Si Strano dice la verdad —y algo le dice que es así—, Sacha está efectivamente en un buen aprieto. Pero de ahí a currar para este imbécil, no. Porque no le engaña. Este pequeño servicio sólo sería el primero de una larga lista que lo alienaría más que cualquier otra cosa. Y si realmente es el hombre ávido de justicia que describe el psiquiatra de la IGPN, está fuera de discusión que se ponga al servicio de un traficante de droga. Y menos aún de Strano.
—Lárgate de aquí.
—¡Ah! ¡Por fin me tuteas!
—Fuera de mi vista.
Strano estalla en una gran carcajada. Es evidente que se lo está pasando en grande. Con una caricia al gatito que ronronea tranquilamente en el sofá y un beso en la mejilla del policía, que tiembla de rabia, se dirige a la salida.
—Te doy un tiempo para que te lo pienses…
—No hay nada que pensar. No cederé ni a su chantaje ni a sus cartas anónimas.
—¿Qué cartas anónimas? ¡Vamos, de momento no ha habido ninguna, amigo mío!
Strano se pone guantes blancos y saca de los pantalones una hoja que deja sobre la consola, al lado de la puerta.
—Quedamos así. Ahí están todos los detalles del paquete que debes recuperar para mí. Evidentemente, no es mi letra ni tampoco hay huella alguna. Arrivederci!
El hombre cierra la puerta muy despacio y, silbando, baja rápidamente las escaleras. Con el impulso, choca a la altura de los buzones con una anciana, que le lanza una mirada furiosa, dispuesta a plantarle cara.
—¡Venga, abuela, que no son horas de andar paseándose por las escaleras! ¡Suba a tomarse su tisana y váyase a la cama!
A Gabriel le encantan las ancianas aficionadas a las broncas, pero la velada ha sido agotadora. Sale del edificio sin esperar su respuesta.

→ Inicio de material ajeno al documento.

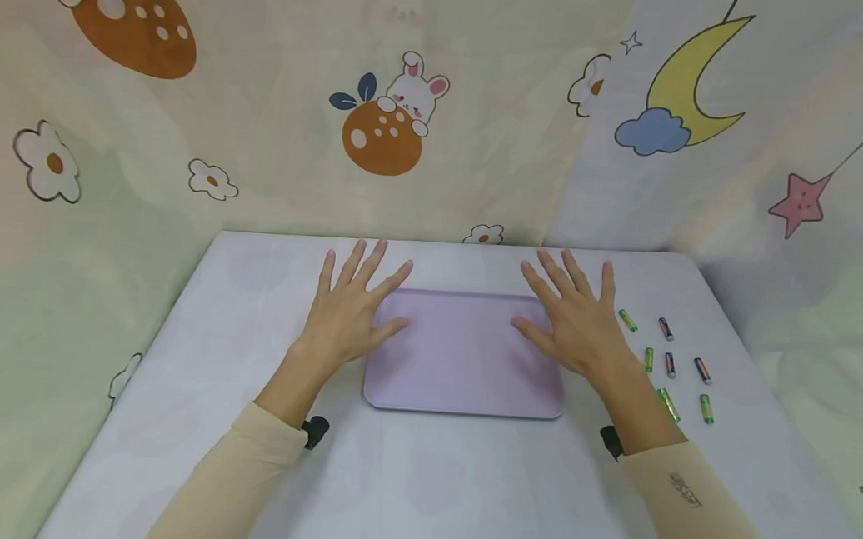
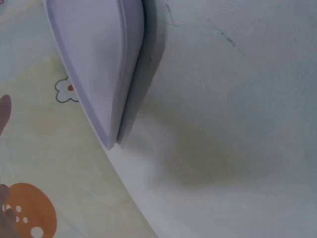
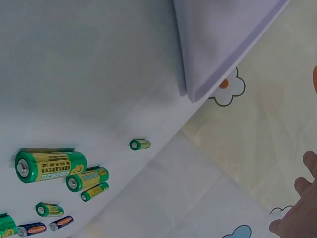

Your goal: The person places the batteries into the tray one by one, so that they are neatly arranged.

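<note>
A flat lilac tray (image 1: 466,355) with a low rim lies in the middle of the white table. My left hand (image 1: 344,313) hovers over its left side, fingers straight and spread, holding nothing. Over the right side is my right hand (image 1: 579,328), spread the same way and also holding nothing. Right of that hand lie several batteries, some green like this green battery (image 1: 706,409), others dark like this dark battery (image 1: 702,370). Close up in the right wrist view, a green battery (image 3: 49,165) with a yellow label lies on its side. The forearm partly covers the battery area.
The white table (image 1: 431,487) carries the tray and the loose batteries. A printed cloth (image 1: 277,108) with rabbits, flowers and a moon hangs behind the table's far edge and along both sides. A black strap piece (image 1: 315,432) shows at the left wrist.
</note>
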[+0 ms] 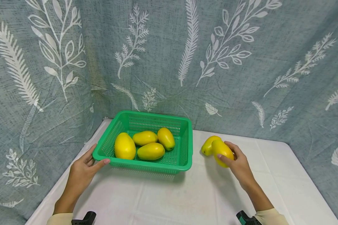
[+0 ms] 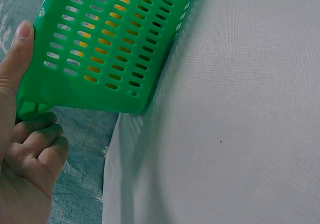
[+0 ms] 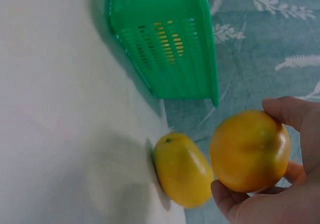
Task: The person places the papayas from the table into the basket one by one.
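Note:
My left hand [image 1: 83, 170] grips the near left corner of a green plastic basket [image 1: 187, 156], with the thumb along the rim and the other fingers curled below it in the left wrist view. Inside the basket lie several yellow mangoes [image 1: 125, 147]. To the right of the basket, my right hand [image 1: 240, 164] holds a yellow mango [image 3: 250, 151] between thumb and fingers, above the table. Another mango [image 3: 182, 170] rests on the tabletop just behind the held one, which partly overlaps it in the head view.
A white cloth [image 1: 163, 200] covers the table. Behind and on both sides hangs a grey-blue curtain [image 1: 163, 56] with white leaf prints, close to the table's back edge and the basket's far side.

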### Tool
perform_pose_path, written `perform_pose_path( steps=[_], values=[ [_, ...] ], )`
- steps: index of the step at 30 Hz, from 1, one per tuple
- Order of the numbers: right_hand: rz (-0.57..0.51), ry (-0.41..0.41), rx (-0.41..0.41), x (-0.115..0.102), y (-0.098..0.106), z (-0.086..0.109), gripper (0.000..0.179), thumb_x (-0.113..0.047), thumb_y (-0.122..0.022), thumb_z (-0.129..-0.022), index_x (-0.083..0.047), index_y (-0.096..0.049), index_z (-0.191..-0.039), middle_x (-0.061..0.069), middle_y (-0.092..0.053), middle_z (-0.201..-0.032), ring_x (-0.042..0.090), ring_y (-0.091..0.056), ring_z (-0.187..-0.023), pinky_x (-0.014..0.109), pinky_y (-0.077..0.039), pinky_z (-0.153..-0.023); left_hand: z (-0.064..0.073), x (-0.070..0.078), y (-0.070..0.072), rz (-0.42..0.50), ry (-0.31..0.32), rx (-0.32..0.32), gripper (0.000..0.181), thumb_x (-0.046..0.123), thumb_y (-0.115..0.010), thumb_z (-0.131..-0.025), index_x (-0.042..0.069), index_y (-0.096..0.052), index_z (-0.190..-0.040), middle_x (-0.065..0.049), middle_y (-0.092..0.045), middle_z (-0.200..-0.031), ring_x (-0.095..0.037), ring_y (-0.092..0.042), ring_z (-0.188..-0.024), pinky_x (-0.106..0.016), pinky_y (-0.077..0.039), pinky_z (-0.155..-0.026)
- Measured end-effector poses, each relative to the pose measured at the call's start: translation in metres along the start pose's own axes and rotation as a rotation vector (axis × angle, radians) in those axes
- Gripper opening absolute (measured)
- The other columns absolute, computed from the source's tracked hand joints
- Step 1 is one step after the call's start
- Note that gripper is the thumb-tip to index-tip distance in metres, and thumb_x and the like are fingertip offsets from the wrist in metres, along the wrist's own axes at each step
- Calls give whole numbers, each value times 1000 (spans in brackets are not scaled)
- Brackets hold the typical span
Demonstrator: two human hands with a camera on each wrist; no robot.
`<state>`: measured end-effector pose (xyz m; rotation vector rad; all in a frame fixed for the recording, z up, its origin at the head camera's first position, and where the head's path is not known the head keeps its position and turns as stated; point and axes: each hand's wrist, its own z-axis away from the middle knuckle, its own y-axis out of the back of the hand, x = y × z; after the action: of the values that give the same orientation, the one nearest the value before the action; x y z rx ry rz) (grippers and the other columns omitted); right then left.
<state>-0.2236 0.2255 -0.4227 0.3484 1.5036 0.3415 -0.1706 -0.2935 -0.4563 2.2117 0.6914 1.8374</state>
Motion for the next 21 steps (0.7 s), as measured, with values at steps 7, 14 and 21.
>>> perform_pose_path(
  steps=[7, 14, 21],
  values=[
    [-42, 50, -27, -8, -7, 3, 72, -30, -73, -104, -17, -38, -165, 12, -42, -161, 29, -51, -135, 12, -49, -93, 0, 0, 0, 6, 4, -6, 87, 25, -79, -99, 1, -29, -166, -32, -40, -160, -45, -44, -141, -3, -48, -86],
    [-69, 74, -42, -18, -14, 4, 67, -28, -73, -103, -20, -42, -162, 10, -42, -163, 31, -50, -138, 12, -48, -95, 0, 0, 0, 1, 3, -3, 86, 25, -79, -99, 1, -30, -166, -31, -41, -160, -46, -44, -141, -3, -48, -86],
    [-93, 113, -55, -28, -24, 5, 63, -26, -74, -102, -21, -47, -159, 7, -48, -159, 28, -51, -134, 15, -47, -98, 0, 0, 0, 2, 13, 0, 87, 26, -79, -99, 1, -30, -166, -31, -42, -160, -44, -44, -141, -2, -47, -86]
  ],
)
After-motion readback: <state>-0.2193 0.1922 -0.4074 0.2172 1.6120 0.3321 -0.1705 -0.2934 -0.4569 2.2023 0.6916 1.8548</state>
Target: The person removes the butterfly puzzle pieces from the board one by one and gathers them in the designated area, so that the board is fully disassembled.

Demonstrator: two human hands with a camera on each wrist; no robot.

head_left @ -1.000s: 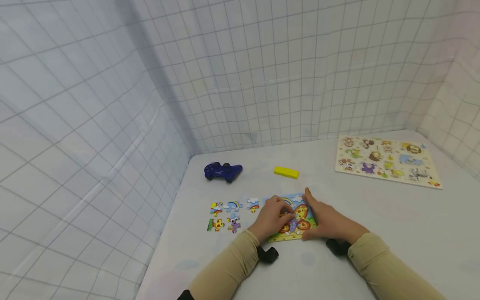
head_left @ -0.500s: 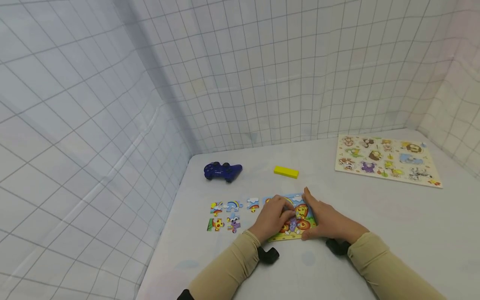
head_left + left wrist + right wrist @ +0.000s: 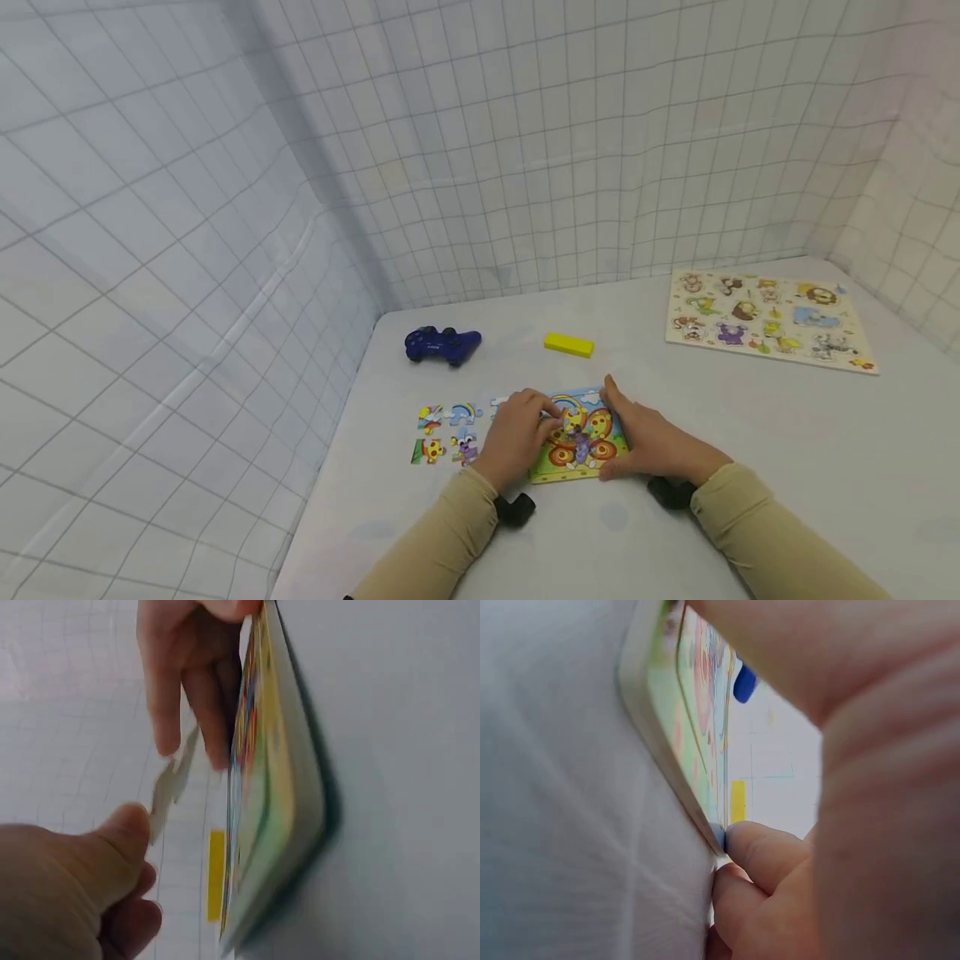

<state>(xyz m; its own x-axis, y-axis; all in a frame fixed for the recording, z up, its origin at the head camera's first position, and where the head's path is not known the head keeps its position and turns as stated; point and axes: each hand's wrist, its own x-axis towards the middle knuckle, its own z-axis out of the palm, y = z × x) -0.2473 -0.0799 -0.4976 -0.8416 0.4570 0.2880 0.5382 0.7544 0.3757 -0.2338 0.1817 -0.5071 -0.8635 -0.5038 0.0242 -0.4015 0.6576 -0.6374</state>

En su piso, Sacha coge el papel que le ha dado Strano y suelta un largo suspiro. Cierra los ojos un instante y, cuando los abre, ve a su mujer. Está en el salón, con la mirada llena de odio y una sonrisa torva.
—Quiero que borres las fotos de las que hablaba. Las que guardas en tu ordenador. Ah, y ya que estamos, nunca te concederé el divorcio. Y menos después de lo que he sabido esta noche, espero que seas consciente.